UI IRB Standard Operating Procedures (SOP) and Researcher Guide

This document provides information on human subjects research policies, regulations, and guidance. It is written for investigators, research team members, Institutional Review Board members, members of other UI committees, UI administrators, and others involved with reviewing or conducting human subjects research. 

UI IRB-03 Researcher Guide (For VA PIs)

The University of Iowa and the VA Health Care System (VAHCS) have established collaborations under several Institutional Agreements allowing maximization of resources available at their respective Institutions. This document describes policies and procedures for VAHCS investigators to submit research applications to IRB-03.

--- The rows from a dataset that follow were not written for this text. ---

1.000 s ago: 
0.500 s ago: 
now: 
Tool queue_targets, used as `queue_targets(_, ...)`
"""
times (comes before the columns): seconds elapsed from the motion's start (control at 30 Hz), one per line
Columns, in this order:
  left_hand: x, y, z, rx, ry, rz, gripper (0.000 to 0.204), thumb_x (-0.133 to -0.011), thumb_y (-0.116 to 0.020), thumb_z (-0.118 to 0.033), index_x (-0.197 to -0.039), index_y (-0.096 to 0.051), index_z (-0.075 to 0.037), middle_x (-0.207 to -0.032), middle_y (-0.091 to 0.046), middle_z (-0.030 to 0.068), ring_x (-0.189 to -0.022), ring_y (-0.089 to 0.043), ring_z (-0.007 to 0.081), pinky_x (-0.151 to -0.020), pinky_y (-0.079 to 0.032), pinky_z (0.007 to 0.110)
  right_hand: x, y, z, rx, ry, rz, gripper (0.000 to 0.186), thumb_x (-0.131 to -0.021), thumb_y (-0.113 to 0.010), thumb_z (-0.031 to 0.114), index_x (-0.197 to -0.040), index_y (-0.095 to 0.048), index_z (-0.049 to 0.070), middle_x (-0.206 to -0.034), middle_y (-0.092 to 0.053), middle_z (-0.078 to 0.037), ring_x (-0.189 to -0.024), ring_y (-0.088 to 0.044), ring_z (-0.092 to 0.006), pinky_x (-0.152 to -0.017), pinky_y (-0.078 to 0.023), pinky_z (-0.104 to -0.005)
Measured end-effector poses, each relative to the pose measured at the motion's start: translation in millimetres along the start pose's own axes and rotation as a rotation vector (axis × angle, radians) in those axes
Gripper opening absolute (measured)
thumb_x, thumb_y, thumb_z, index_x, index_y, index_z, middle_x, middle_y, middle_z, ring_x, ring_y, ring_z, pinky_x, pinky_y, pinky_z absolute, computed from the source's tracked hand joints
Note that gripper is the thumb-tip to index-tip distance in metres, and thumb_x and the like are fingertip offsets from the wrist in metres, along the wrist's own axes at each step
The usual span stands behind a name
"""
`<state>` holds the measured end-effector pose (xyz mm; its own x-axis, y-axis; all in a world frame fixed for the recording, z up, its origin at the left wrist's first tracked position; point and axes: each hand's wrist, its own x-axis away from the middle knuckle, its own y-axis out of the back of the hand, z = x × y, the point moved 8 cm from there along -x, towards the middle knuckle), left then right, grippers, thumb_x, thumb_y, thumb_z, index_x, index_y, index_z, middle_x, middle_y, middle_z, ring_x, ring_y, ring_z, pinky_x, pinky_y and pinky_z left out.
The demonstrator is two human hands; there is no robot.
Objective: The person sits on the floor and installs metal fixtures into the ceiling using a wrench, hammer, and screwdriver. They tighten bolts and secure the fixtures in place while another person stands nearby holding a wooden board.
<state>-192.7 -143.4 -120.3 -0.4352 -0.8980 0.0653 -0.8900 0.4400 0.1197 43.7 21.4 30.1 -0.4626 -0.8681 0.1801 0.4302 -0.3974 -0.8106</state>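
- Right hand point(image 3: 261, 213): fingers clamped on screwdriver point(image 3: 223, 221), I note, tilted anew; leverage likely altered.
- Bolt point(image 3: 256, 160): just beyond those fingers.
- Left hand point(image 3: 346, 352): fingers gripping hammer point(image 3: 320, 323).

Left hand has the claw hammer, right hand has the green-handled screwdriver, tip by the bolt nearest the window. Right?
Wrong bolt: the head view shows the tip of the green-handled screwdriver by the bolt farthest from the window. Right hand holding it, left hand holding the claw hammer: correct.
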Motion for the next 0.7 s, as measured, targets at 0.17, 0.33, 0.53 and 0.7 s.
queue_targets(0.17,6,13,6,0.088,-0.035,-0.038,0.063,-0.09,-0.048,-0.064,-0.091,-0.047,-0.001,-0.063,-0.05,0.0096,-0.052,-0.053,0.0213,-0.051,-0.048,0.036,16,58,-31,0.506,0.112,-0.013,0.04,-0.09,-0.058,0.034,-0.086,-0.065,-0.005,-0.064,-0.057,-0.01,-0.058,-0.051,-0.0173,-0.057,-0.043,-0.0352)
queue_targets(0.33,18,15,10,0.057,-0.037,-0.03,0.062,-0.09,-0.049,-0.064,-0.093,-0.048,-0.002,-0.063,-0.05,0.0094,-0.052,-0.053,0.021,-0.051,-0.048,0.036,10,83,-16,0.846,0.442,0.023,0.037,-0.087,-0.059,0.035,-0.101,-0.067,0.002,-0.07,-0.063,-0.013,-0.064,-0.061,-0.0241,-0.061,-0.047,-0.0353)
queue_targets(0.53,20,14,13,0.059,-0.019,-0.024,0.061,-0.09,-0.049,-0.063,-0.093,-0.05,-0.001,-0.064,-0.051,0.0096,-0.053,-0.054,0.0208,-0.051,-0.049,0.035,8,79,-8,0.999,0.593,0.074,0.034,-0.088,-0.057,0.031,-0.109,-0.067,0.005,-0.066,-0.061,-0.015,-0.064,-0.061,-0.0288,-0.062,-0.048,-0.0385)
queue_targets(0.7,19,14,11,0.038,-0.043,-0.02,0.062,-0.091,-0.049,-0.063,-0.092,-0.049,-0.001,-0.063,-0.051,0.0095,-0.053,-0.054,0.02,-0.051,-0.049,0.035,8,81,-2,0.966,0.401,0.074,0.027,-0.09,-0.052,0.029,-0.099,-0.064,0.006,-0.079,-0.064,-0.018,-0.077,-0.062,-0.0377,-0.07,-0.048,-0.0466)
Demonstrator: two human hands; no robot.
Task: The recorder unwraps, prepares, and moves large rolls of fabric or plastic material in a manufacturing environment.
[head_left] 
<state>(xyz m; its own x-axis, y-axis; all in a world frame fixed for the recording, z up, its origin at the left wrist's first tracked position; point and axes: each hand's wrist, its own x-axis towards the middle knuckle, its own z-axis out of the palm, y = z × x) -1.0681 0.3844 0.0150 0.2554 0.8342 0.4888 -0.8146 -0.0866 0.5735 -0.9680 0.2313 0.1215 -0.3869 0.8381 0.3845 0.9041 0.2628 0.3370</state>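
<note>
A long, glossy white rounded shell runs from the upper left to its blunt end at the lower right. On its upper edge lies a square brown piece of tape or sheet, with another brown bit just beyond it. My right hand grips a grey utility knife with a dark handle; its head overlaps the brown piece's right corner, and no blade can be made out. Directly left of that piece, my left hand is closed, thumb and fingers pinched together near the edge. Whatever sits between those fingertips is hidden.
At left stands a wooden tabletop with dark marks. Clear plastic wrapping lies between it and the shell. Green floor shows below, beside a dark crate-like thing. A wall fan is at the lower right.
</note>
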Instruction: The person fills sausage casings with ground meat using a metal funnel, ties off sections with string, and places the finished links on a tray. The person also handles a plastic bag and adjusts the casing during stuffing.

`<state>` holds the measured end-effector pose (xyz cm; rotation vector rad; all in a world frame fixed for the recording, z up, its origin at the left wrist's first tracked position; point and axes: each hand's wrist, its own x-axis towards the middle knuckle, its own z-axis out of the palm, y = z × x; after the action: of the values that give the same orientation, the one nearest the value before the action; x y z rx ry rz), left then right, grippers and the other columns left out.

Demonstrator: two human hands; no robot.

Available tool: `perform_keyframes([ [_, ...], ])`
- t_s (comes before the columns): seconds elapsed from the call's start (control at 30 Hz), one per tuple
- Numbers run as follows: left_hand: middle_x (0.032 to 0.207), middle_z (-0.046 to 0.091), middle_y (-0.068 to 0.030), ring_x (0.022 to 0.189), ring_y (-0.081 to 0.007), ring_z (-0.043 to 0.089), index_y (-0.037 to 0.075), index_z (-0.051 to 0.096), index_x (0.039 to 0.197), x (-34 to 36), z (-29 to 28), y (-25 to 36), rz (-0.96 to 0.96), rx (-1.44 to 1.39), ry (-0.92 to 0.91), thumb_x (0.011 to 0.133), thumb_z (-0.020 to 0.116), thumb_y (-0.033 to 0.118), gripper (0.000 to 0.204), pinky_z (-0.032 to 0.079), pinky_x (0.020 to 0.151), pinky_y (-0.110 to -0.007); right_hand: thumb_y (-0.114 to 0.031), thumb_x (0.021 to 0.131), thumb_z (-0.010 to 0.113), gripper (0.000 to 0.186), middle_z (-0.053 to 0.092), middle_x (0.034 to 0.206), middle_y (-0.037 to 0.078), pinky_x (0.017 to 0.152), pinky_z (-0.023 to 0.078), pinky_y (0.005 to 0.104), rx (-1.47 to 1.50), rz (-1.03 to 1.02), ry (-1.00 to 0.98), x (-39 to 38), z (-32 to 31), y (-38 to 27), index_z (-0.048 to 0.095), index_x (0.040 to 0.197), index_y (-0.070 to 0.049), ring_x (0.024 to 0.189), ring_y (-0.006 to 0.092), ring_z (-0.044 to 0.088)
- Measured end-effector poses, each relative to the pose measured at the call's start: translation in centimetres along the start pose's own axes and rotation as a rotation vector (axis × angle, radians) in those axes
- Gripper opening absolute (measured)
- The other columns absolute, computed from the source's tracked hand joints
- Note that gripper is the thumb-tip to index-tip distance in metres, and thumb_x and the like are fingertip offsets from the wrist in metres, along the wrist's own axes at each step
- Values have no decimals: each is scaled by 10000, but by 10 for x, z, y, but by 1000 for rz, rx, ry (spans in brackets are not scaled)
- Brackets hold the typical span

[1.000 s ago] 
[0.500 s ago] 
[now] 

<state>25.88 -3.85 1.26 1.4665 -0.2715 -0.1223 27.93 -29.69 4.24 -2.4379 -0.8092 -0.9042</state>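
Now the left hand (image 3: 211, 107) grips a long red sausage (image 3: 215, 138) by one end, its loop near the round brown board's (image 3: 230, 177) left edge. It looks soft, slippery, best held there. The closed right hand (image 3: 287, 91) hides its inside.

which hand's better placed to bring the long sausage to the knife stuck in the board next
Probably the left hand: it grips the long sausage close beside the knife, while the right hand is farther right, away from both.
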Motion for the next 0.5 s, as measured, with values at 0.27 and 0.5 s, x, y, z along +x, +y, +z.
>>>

Department of Defense (DoD) Researcher Guide

Researchers with Department of Defense (DoD) funding are required to follow all Health and Human Services and/or FDA regulations as applicable to the research.  The Department of Defense also has established human subjects research regulations that also apply.  The UI Department of Defense (DoD) researcher guide addresses those regulations.  

Emergency Use or Expanded Access to an Investigational Drug, Biologic or Device

Expanded Access (sometimes referred to as “compassionate use”) provides a potential pathway for access to an investigational drug, biologic or medical device that is not currently approved by the Food and Drug Administration (FDA). Expanded Access is an option for a patient with serious or immediately life-threatening disease or condition for which there is no alternative for therapy to diagnose, monitor or treatment; it is not possible to enroll in a clinical trial; the potential benefits outweigh the risks of treatment; and providing that treatment will not interfere with ongoing clinical trials.

According to the Emergency Use Authorization (Section 564 of the Federal Food, Drug and Cosmetic Act) the Secretary of Health and Human Services can authorize emergency use of unapproved medical products or unapproved uses of a medical product. This can be done to protect against chemical, biological, radiological and nuclear threats, including infectious disease during a public health emergency.

FDA Site Inspection 

The Food and Drug Administration (FDA) conducts site inspections of clinical investigators involved in FDA-regulated clinical trials to determine compliance with applicable regulations. The UI IRB Compliance and Education Program attends the initial and closing meetings of an FDA site inspection. Contact us at irb-monitors@uiowa.edu or 319-335-6564 as soon as you learn of an FDA site inspection.

The UI FDA Site Inspection Guide provides practical advice for Principal Investigators (PI) and research staff undergoing an FDA site inspection. 

Glossary and Acronyms

The glossary contains words commonly used in human subjects research. Portions of this glossary were adapted from the Clinical Research Glossary developed by the Multi-Regional Clinical Trials Center of Brigham and Women’s Hospital and Harvard (MRCT) and the Clinical Data Interchange Standards Consortium (CDISC).

The acronym guide provides frequently referenced acronyms that are utilized in human subjects research.

Medical Terms in Lay Language 

Use these terms in place of medical jargon in recruitment messages, consent documents and other study materials. These terms are not the only acceptable plain language alternatives for these vocabulary words.

Use of Gadolinium in Research

In accordance with FDA guidance, the Human Subjects Office has a memo to researchers regarding safety risks associated with the use of gadolinium-based contrast agents to enhance the quality of magnetic resonance imaging (MRI) or magnetic resonance angiography (MRA). UI research proposals involving the use of gadolinium-based contrast must provide information to subjects and comply with screening requirements for kidney function and  possible brain deposits of gadolinium following repeated use.